(What the task requires) Copy the entries exactly, through the "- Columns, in" line.

Dataset entries
---+---

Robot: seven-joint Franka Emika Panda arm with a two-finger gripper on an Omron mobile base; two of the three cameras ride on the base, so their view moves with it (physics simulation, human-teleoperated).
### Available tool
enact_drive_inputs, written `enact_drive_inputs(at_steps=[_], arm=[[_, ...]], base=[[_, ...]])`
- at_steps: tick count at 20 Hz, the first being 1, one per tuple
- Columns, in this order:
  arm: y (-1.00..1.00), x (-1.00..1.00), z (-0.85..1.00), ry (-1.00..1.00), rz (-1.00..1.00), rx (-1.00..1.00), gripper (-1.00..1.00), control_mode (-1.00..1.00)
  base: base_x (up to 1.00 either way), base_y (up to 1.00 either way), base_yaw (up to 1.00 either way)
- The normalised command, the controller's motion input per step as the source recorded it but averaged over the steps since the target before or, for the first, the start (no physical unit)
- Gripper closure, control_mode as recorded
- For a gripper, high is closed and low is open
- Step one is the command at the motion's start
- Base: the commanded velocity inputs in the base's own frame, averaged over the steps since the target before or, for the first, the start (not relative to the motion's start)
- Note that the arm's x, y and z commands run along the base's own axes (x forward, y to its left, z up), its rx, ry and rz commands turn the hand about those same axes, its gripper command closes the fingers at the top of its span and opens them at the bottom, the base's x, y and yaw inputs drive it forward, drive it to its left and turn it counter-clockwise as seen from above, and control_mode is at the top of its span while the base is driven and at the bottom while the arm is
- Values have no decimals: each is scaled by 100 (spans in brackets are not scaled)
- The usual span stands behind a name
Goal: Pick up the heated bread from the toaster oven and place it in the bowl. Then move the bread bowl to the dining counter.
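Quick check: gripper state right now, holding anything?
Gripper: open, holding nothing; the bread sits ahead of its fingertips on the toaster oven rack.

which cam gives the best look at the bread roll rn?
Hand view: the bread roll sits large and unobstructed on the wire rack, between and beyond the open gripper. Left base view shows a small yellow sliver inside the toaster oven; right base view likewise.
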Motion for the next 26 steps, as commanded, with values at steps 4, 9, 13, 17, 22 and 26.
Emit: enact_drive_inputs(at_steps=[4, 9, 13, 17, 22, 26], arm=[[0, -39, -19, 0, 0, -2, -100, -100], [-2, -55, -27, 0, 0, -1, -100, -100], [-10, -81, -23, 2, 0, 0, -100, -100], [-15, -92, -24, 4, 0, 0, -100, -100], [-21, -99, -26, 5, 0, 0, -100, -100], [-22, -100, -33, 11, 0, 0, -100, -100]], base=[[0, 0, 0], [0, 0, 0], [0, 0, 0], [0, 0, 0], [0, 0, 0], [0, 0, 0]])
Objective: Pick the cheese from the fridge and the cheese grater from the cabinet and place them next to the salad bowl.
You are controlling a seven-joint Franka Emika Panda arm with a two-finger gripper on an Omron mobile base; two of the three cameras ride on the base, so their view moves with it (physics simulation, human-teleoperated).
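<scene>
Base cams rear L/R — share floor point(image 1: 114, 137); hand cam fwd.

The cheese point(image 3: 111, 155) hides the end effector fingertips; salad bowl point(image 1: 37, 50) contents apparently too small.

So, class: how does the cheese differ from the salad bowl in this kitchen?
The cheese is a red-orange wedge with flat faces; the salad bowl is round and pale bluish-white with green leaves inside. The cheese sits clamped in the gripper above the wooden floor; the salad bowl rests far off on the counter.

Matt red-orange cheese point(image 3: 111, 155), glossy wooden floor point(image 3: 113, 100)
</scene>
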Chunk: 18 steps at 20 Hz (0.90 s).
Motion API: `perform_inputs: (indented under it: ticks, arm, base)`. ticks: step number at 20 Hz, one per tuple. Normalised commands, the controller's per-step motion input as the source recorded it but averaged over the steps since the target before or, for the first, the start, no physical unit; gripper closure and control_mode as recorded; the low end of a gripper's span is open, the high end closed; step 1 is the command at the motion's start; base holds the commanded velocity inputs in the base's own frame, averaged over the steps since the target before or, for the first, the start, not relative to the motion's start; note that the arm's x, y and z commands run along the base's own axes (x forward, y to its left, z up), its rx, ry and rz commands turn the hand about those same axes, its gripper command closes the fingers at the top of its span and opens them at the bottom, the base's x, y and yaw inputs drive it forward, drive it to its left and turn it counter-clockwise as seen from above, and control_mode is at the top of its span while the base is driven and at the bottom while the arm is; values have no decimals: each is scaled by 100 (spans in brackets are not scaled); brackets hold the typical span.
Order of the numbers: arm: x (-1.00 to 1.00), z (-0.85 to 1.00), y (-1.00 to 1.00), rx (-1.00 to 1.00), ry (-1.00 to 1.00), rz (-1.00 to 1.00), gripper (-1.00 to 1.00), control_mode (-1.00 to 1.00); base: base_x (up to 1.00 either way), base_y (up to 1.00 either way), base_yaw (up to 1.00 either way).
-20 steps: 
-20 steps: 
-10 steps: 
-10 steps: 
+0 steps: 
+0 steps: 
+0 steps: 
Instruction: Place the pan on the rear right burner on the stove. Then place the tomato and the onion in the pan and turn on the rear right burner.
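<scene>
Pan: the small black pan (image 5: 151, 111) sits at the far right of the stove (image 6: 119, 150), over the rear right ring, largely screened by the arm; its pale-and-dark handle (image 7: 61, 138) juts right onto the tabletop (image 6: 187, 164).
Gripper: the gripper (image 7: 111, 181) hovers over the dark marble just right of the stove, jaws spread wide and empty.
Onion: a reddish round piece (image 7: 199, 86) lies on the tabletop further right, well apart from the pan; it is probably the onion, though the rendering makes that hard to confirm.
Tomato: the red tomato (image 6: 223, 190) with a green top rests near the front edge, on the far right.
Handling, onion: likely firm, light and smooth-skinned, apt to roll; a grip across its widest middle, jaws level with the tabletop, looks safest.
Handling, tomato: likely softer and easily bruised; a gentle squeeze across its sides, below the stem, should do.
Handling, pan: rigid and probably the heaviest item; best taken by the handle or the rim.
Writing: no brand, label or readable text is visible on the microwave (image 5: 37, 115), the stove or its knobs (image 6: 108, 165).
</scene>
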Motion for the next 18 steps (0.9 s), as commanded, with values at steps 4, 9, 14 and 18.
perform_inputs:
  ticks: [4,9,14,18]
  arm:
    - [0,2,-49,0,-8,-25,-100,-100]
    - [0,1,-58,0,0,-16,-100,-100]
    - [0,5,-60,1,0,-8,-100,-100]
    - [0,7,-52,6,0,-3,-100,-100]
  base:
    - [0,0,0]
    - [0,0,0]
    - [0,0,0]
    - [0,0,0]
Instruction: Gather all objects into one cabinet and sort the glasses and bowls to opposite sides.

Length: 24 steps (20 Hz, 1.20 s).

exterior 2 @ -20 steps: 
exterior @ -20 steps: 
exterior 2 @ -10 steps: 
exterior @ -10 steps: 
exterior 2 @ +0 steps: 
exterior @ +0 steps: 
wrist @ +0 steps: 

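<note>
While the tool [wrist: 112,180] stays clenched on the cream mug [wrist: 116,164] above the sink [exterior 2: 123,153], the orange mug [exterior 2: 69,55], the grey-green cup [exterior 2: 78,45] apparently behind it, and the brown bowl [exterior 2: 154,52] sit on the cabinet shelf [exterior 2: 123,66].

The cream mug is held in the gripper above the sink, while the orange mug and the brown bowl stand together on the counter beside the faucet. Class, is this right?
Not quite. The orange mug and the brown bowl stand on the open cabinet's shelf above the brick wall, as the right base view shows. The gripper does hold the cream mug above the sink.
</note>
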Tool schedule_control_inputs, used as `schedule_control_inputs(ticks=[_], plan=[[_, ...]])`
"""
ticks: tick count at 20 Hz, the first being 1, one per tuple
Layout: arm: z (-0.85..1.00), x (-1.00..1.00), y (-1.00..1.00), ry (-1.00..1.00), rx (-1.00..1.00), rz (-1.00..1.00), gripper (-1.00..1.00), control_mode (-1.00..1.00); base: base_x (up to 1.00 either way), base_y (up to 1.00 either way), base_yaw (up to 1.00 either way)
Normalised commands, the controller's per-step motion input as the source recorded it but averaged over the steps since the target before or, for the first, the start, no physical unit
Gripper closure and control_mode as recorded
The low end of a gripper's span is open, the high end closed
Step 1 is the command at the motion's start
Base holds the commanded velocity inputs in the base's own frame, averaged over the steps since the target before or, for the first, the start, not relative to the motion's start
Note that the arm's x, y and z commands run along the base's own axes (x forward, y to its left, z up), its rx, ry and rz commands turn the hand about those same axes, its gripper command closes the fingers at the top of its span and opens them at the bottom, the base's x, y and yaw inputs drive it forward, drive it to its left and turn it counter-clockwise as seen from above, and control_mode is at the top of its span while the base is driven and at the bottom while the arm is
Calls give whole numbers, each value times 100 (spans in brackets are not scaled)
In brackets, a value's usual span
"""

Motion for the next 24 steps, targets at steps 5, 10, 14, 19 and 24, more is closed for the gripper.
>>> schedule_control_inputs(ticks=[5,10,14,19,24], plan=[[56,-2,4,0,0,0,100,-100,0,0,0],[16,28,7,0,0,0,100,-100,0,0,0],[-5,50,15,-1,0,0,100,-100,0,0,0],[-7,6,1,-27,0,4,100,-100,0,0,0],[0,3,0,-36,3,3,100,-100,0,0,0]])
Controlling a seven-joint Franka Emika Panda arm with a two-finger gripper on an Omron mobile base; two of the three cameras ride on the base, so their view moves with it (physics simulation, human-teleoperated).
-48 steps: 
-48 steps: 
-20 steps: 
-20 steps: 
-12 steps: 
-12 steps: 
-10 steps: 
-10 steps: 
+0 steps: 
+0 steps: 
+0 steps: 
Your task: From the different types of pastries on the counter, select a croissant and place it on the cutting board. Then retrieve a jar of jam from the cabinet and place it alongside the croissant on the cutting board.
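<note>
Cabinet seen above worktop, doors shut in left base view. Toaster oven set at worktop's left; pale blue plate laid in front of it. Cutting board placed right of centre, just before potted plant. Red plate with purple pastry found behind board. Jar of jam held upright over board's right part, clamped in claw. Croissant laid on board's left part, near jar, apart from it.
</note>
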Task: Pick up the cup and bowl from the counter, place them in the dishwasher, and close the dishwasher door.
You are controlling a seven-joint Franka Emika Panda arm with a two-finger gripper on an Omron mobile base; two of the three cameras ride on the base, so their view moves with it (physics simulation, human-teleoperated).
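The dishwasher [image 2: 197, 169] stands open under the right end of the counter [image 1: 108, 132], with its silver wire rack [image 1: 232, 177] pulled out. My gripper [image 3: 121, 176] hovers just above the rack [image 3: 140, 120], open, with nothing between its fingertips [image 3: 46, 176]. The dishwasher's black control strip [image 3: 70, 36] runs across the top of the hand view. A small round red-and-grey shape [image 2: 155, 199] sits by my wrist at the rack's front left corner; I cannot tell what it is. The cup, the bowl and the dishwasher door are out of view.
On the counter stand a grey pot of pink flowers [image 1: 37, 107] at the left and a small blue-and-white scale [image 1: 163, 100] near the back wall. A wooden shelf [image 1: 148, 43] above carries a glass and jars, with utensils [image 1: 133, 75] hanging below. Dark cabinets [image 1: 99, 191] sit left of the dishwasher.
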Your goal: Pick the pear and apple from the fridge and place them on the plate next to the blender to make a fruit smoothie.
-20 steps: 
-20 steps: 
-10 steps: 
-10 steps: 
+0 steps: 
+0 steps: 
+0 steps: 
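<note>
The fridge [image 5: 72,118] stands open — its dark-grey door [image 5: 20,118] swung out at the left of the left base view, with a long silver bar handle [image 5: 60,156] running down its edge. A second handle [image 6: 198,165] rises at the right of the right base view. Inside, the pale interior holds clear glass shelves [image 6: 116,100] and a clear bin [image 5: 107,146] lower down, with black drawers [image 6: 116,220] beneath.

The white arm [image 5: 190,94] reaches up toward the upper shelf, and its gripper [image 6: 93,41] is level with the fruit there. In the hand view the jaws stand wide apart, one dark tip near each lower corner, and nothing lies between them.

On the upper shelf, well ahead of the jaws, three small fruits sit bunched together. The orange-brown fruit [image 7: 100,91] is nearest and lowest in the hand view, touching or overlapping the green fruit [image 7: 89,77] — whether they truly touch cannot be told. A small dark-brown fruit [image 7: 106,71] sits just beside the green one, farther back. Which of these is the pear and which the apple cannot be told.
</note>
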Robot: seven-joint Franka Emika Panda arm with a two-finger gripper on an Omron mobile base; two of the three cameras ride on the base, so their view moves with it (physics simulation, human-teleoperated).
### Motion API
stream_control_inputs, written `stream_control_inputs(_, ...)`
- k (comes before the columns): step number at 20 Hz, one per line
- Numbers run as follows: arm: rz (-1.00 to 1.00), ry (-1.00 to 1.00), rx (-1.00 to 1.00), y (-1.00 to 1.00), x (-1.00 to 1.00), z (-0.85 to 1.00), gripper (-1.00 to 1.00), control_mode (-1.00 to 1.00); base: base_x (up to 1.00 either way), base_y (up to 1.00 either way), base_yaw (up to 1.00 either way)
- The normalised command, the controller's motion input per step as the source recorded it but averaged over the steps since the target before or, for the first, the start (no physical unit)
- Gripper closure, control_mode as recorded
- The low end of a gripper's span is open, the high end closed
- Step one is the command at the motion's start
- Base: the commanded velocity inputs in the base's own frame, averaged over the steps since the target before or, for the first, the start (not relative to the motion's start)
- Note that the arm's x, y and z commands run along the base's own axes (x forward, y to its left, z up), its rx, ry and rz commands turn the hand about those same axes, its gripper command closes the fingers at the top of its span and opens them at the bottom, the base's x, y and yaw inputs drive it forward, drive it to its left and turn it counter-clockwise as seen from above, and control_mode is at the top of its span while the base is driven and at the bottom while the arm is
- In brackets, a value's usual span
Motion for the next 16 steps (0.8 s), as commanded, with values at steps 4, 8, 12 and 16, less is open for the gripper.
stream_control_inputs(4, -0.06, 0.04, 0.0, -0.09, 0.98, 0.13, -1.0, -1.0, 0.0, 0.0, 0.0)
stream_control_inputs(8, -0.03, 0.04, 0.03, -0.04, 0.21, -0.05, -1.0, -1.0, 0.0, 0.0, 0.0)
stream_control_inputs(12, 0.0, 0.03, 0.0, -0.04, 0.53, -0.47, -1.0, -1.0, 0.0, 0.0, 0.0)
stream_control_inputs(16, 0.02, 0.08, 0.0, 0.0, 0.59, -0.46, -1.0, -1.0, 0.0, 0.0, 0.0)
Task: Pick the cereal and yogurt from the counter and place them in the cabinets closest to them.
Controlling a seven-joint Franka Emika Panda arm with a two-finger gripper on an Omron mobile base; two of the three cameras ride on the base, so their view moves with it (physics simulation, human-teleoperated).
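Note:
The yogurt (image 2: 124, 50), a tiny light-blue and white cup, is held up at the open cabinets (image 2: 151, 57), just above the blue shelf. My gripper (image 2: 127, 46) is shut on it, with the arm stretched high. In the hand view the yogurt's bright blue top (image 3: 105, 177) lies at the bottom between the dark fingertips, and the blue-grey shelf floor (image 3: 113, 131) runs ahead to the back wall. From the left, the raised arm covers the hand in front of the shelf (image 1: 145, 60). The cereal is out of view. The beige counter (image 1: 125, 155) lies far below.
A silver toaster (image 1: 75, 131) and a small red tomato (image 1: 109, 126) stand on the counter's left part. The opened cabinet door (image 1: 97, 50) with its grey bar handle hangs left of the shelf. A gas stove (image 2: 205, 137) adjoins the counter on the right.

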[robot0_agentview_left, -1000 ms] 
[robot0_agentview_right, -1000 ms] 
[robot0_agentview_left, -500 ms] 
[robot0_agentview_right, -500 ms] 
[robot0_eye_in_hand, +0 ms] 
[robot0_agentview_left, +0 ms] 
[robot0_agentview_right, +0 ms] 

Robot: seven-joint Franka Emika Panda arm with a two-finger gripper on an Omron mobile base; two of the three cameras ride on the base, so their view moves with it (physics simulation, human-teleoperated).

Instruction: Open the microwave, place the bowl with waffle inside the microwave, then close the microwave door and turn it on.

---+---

(Response to the task)
Robot: seven-joint Franka Emika Panda arm with a two-finger gripper on an Omron mobile base; two of the three cameras ride on the base, so their view moves with it (physics simulation, human-teleoperated).
### Available tool
enact_drive_inputs, written `enact_drive_inputs(at_steps=[_], arm=[[_, ...]], base=[[_, ...]])`
- at_steps: tick count at 20 Hz, the first being 1, one per tuple
- Columns, in this order:

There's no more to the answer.